§ **REQUIRED WORK**
The lines below are to be quoted exactly, from the first through the one that contains "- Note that".

(Data excerpts)
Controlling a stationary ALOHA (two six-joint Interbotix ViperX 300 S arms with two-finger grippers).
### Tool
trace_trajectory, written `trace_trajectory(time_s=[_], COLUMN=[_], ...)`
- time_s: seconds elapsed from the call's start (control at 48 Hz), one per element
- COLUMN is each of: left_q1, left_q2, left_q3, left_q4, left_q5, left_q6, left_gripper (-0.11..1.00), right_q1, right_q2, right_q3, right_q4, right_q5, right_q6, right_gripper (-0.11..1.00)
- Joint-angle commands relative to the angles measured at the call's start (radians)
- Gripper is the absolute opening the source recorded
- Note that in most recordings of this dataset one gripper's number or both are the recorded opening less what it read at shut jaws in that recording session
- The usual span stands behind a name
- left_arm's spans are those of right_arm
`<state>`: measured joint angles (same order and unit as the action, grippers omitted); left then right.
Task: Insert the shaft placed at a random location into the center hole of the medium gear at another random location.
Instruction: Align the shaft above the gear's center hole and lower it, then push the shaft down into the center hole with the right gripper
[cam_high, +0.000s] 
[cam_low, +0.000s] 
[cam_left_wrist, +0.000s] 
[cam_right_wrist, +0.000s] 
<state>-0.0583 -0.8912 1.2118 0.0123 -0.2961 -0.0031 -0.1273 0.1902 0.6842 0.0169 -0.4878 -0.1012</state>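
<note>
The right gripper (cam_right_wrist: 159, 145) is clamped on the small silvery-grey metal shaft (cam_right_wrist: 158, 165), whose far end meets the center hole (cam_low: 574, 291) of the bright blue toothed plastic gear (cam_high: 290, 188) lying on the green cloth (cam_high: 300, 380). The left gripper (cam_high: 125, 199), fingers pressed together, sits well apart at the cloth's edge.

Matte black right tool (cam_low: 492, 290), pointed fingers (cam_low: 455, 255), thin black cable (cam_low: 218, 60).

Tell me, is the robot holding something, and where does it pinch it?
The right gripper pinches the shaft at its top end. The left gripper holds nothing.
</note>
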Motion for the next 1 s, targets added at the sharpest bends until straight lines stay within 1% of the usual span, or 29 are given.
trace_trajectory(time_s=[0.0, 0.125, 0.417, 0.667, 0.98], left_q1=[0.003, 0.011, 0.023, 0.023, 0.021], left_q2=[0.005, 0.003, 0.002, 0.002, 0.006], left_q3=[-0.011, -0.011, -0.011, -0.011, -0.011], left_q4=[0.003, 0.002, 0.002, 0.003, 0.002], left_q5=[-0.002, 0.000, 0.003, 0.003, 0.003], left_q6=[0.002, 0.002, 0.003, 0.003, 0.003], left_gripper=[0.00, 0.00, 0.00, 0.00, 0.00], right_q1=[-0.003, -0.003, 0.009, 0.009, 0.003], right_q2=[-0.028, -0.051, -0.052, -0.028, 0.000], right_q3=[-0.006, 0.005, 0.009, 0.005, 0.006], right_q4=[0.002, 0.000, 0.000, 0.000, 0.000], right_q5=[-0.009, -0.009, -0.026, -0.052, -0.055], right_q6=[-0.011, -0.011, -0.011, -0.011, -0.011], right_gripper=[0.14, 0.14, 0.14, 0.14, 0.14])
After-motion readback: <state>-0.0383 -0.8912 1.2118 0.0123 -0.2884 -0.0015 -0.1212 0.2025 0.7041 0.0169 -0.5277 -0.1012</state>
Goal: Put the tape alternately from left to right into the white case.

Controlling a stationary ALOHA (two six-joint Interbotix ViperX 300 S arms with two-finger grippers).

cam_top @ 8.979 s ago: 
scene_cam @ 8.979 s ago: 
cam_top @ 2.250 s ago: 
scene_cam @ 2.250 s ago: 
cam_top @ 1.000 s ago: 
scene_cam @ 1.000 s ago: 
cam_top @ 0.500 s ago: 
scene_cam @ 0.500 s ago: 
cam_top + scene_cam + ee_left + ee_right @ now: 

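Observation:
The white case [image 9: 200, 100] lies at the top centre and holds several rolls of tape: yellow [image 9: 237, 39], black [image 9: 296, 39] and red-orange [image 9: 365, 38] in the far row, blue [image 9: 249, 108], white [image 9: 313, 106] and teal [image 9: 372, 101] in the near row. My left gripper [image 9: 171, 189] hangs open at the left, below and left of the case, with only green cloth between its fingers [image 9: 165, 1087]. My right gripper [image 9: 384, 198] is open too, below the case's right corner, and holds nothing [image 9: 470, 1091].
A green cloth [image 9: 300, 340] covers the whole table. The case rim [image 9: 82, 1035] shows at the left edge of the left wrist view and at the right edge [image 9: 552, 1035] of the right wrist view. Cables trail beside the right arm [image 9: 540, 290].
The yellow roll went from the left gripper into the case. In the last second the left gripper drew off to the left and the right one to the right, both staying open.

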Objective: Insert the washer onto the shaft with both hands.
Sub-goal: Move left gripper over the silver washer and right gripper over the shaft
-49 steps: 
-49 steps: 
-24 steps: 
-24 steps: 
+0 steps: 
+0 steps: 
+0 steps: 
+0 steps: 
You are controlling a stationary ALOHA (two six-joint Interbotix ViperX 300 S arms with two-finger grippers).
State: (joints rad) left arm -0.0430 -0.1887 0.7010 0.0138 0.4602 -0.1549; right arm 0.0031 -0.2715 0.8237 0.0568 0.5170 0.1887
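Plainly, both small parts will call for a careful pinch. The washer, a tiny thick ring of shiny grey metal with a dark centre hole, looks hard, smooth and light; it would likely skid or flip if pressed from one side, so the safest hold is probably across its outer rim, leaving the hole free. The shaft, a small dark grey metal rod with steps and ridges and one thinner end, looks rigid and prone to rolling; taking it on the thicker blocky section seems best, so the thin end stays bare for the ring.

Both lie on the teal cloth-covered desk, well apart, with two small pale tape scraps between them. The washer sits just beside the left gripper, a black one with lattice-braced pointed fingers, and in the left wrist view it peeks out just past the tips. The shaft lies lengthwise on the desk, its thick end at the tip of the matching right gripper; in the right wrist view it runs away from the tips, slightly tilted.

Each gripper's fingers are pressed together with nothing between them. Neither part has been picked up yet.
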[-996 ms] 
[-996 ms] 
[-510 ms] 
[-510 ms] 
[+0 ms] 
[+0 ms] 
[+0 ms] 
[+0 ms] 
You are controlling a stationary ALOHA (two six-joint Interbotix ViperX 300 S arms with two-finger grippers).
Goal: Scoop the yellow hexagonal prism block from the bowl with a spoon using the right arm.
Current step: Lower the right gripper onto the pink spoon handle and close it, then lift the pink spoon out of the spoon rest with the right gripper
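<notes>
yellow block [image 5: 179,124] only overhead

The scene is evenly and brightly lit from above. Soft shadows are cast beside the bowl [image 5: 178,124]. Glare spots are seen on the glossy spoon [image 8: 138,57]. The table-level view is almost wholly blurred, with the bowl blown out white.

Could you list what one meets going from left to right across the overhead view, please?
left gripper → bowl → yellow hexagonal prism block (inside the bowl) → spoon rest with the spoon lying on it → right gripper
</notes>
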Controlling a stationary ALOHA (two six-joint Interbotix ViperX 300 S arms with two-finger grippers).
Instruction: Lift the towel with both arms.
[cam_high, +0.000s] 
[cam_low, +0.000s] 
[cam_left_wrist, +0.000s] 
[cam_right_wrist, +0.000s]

§ **PROBLEM SOLUTION**
Controlling a stationary ALOHA (two six-joint Interbotix ViperX 300 S arms with two-finger grippers).
### Tool
trace_trajectory, written `trace_trajectory(time_s=[_], COLUMN=[_], ...)`
- time_s: seconds elapsed from the call's start (control at 48 Hz), one per element
- COLUMN is each of: left_q1, left_q2, left_q3, left_q4, left_q5, left_q6, left_gripper (-0.11..1.00), right_q1, right_q2, right_q3, right_q4, right_q5, right_q6, right_gripper (-0.11..1.00)
- Joint-angle commands relative to the angles measured at the call's start (radians)
- Gripper is the absolute opening the source recorded
- Note that in most recordings of this dataset one gripper's number or both are the recorded opening less what it read at shut jaws in that recording session

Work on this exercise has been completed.